Основная масса ленинградцев в конце 30-х гг. продолжала существование в коммуналках. Кроме традиционной одной уборной и кухни, им приходилось мириться с теснотой в жилых помещениях. Учительница Н. Иванова-Романова так описывала свой быт: «И вот мы четверо, с ребеночком, няней — в одиннадцатиметровой комнате. Пианино мое стоит в комнате у тетки, у нее 16 метров. Няня стелется на ночь в коридорчике на полу»[432].

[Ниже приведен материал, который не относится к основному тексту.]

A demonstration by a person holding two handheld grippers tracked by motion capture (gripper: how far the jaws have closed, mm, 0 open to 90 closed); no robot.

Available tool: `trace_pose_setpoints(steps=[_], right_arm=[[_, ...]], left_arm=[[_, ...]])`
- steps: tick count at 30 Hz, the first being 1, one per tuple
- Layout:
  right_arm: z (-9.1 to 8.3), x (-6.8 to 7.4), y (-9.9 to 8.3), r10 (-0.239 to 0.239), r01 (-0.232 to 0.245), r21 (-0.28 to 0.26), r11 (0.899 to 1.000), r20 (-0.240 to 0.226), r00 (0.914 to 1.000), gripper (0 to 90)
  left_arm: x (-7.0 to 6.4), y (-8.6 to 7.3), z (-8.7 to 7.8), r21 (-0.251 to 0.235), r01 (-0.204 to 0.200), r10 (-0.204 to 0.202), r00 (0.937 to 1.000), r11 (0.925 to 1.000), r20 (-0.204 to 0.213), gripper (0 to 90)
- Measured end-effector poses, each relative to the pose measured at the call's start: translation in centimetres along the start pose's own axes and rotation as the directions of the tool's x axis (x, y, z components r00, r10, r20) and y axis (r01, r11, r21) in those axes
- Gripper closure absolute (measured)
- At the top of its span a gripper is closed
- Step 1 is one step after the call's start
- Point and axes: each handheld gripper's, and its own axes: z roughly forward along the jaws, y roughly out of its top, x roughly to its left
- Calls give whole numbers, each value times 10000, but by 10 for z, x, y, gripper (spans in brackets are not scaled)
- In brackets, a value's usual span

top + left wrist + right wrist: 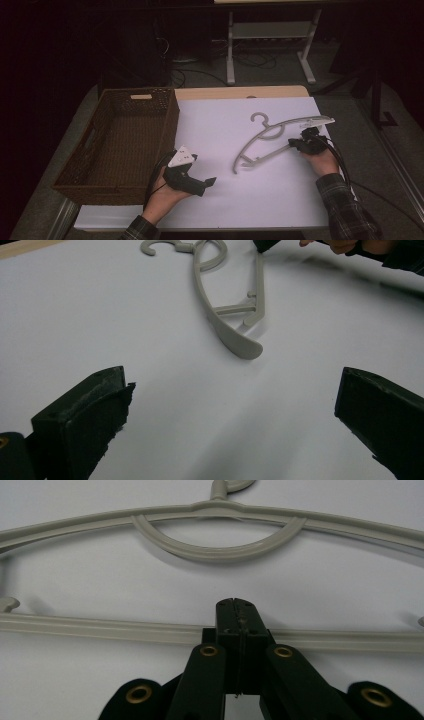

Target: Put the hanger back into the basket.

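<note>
Two tongs: your right tongs (235, 630) pinch the hanger (280, 137) bar; basket (120, 145) lies at 9 o'clock; left tongs (200, 182) gape.

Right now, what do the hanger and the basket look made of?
Hanger: apparently moulded plastic, matte grey, with ribbed edges and a one-piece hook. Basket: looks like woven wicker or rattan, dark brown; the weave shows along its walls.

The person is wearing dark plaid sleeves (345, 207). Black tongs (235, 630) are showing brass rivets (209, 651). The left tongs (202, 184) are carrying a grey plate (181, 157).
</note>
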Motion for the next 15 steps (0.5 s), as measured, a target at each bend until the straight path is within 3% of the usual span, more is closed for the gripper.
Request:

Остроту квартирного вопроса в социалистическом государстве замечали все. Немецкий писатель Л. Фейхтвангер, посетивший СССР в 1937 г., писал: «Однако тяжелее всего ощущается жилищная нужда. Значительная часть населения живет скученно, в крохотных убогих комнатушках, трудно проветриваемых зимой. Приходится становиться в очередь в уборную и к водопроводу. Видные политические деятели, ученые с высокими окладами живут примитивнее, чем некоторые мелкие буржуа на Западе»[433].